Stored dataset items

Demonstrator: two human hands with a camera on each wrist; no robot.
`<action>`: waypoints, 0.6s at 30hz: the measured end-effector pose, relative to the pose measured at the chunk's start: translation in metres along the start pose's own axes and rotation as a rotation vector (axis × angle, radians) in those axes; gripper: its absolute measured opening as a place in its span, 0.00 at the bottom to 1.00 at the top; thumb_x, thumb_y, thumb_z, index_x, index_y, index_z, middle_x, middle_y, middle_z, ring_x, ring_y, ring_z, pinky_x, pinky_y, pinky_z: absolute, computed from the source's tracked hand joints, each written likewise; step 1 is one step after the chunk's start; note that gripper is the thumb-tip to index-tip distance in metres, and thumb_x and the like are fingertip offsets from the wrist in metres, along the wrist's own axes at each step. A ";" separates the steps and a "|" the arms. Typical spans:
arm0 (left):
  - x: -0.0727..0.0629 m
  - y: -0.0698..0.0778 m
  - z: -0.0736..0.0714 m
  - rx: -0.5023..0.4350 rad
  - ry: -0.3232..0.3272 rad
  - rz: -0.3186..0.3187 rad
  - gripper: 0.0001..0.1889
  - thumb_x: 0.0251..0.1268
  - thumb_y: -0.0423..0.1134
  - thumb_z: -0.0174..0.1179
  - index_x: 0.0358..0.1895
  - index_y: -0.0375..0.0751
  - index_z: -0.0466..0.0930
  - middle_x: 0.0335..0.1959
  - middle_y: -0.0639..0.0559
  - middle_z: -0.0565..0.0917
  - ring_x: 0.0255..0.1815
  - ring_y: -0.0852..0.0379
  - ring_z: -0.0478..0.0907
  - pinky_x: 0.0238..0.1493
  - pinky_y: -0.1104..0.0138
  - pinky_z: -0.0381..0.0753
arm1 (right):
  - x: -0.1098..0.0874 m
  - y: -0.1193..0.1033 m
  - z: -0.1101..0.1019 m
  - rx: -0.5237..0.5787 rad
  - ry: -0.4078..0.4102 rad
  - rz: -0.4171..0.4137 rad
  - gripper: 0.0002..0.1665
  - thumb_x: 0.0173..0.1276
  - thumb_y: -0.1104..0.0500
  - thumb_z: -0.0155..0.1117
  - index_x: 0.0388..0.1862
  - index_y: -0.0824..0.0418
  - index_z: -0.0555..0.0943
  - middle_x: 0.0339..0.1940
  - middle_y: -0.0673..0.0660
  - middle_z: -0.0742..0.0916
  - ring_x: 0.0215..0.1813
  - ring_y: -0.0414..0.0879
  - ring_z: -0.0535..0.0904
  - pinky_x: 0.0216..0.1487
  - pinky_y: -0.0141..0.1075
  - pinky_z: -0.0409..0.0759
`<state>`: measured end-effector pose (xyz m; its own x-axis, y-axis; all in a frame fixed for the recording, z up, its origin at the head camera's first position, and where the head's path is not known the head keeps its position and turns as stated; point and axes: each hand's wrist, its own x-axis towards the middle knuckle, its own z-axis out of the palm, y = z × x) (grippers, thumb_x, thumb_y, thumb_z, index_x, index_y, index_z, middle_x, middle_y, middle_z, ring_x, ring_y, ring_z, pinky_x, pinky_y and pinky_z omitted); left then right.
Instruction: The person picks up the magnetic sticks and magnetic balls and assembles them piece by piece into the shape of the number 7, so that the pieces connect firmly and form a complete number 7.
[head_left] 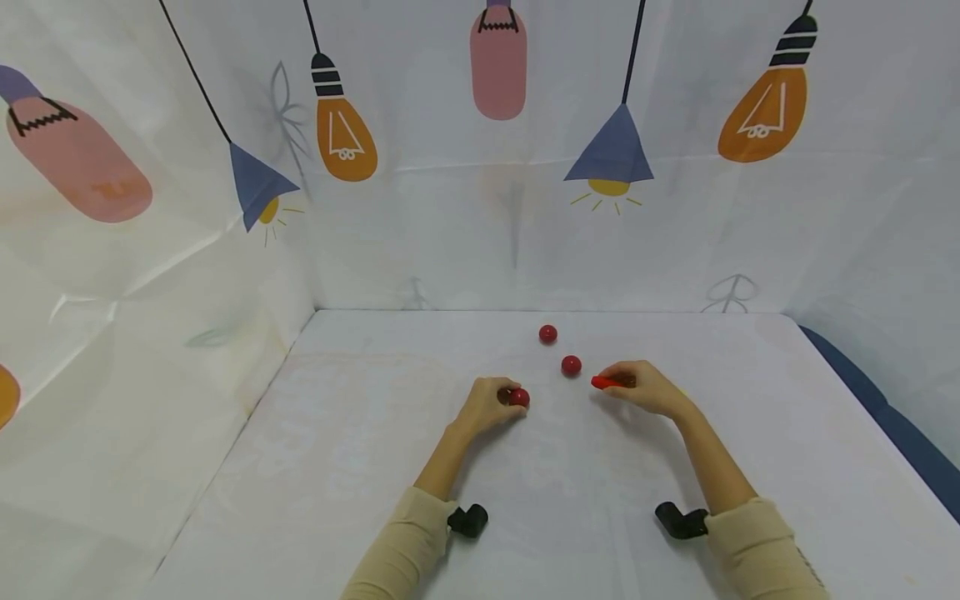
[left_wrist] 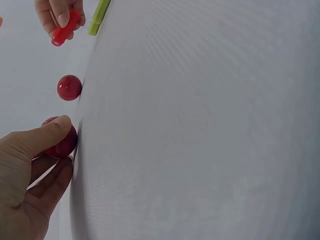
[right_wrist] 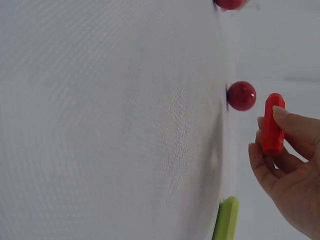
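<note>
My left hand [head_left: 483, 407] pinches a glossy red ball [left_wrist: 64, 146] between its thumb and fingers, close over the white tabletop. Thumb and fingertips of my right hand [head_left: 651, 390] hold a short red plastic stick [right_wrist: 272, 131] with a rounded end, raised off the surface. Between the two hands, a second red ball [head_left: 572, 366] lies on the table, just left of the red stick's tip. Farther back sits a third red ball [head_left: 548, 334]. A yellow-green stick [right_wrist: 226, 220] lies on the table near my right hand; the head view does not show it.
The white tabletop [head_left: 360, 467] meets a white sheet wall [head_left: 420, 242] printed with lamps and bulbs at the back and left. Dark blue material [head_left: 892, 417] shows past the table's right edge. A black wrist camera [head_left: 468, 521] sits at my left sleeve.
</note>
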<state>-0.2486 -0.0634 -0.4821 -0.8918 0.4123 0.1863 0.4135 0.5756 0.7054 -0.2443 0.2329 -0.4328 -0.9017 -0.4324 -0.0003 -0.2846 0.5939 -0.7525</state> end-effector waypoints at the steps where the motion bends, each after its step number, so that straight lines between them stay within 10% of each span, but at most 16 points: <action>1: 0.000 0.000 0.000 -0.002 0.000 0.000 0.20 0.51 0.35 0.71 0.48 0.32 0.81 0.42 0.43 0.84 0.40 0.55 0.78 0.42 0.70 0.77 | 0.000 -0.001 0.000 0.006 0.000 0.000 0.16 0.63 0.67 0.61 0.48 0.75 0.77 0.41 0.66 0.83 0.41 0.53 0.78 0.45 0.40 0.78; 18: 0.001 0.001 -0.001 0.007 -0.001 -0.011 0.20 0.51 0.36 0.71 0.48 0.32 0.82 0.42 0.44 0.84 0.39 0.56 0.77 0.42 0.69 0.77 | 0.010 0.001 0.009 0.015 0.002 0.008 0.16 0.63 0.65 0.62 0.48 0.73 0.78 0.41 0.63 0.84 0.40 0.50 0.78 0.45 0.38 0.78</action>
<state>-0.2488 -0.0634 -0.4805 -0.8962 0.4066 0.1774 0.4045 0.5850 0.7030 -0.2504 0.2231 -0.4399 -0.9046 -0.4262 -0.0055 -0.2721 0.5874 -0.7622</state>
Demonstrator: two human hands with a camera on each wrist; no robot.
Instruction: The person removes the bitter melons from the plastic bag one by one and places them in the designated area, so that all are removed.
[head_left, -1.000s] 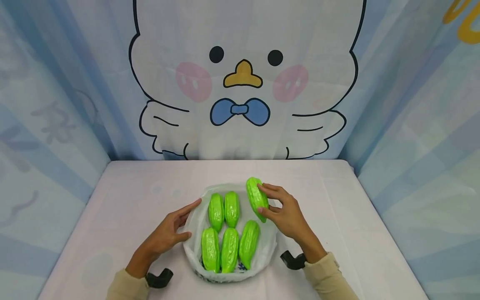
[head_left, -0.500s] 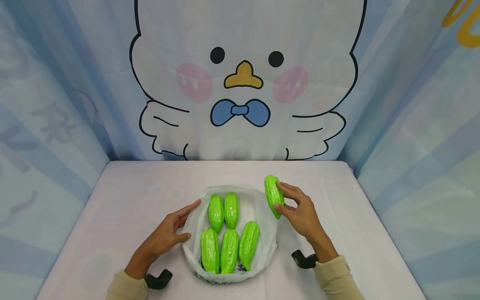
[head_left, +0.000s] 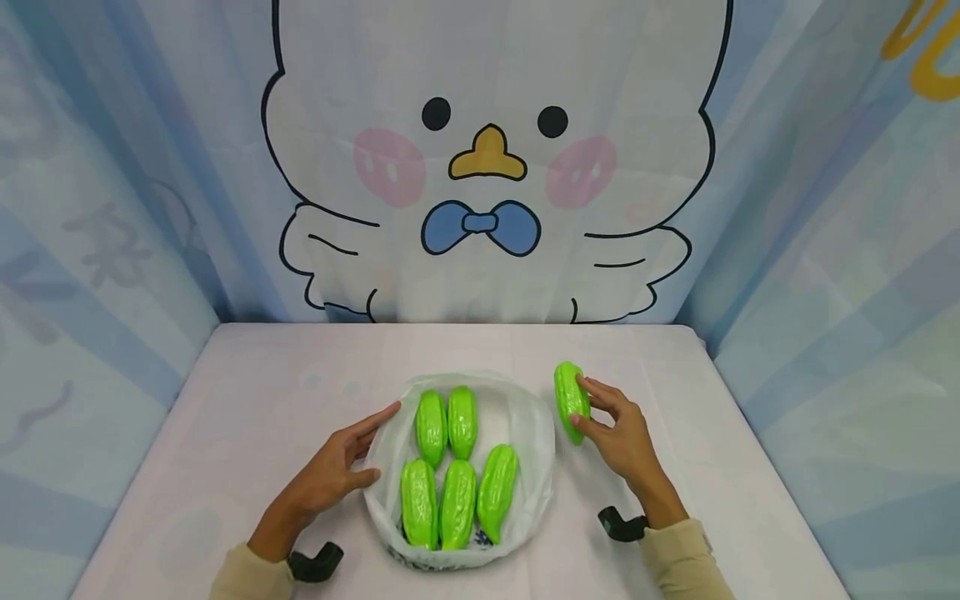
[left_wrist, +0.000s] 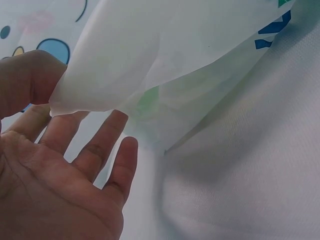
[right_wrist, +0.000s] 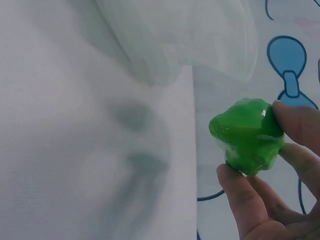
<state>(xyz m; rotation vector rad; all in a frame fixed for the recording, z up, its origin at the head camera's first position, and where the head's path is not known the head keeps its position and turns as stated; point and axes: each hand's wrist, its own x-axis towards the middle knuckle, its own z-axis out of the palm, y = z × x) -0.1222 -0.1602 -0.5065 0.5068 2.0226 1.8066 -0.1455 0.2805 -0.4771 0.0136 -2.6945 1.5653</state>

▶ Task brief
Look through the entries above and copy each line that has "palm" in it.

▶ Task result
`<state>`: measured end-effector pose (xyz m; its own x-axis, y-axis; all in a frame fixed for the recording, z up, its origin at the head camera's first position, and where the head's path is not known the head keeps its position and turns as stated; point and axes: each hand's wrist, its own x-axis towards the middle knuckle, its own z-axis out of the palm, y = z × x) (grippers, thumb_x, thumb_y, thumb_z, index_x, index_y, index_z, middle_x, middle_y, middle_z, ring_x, ring_y, ring_z, pinky_x, pinky_y and pinky_z omitted); left then right.
<state>(xyz m; rotation vector rad; all in a frame fixed for the recording, z up, its origin at the head camera's first position, and where the head's path is not known the head keeps its position and turns as stated; point and axes: each hand's wrist, its own x-axis towards the middle knuckle, its own z-axis out of the palm, y = z × x) -0.1222 -0.1602 -0.5065 0.5068 2.0226 1.8066 -0.1455 0.2805 -0.4771 0.0136 -2.6945 1.5653</state>

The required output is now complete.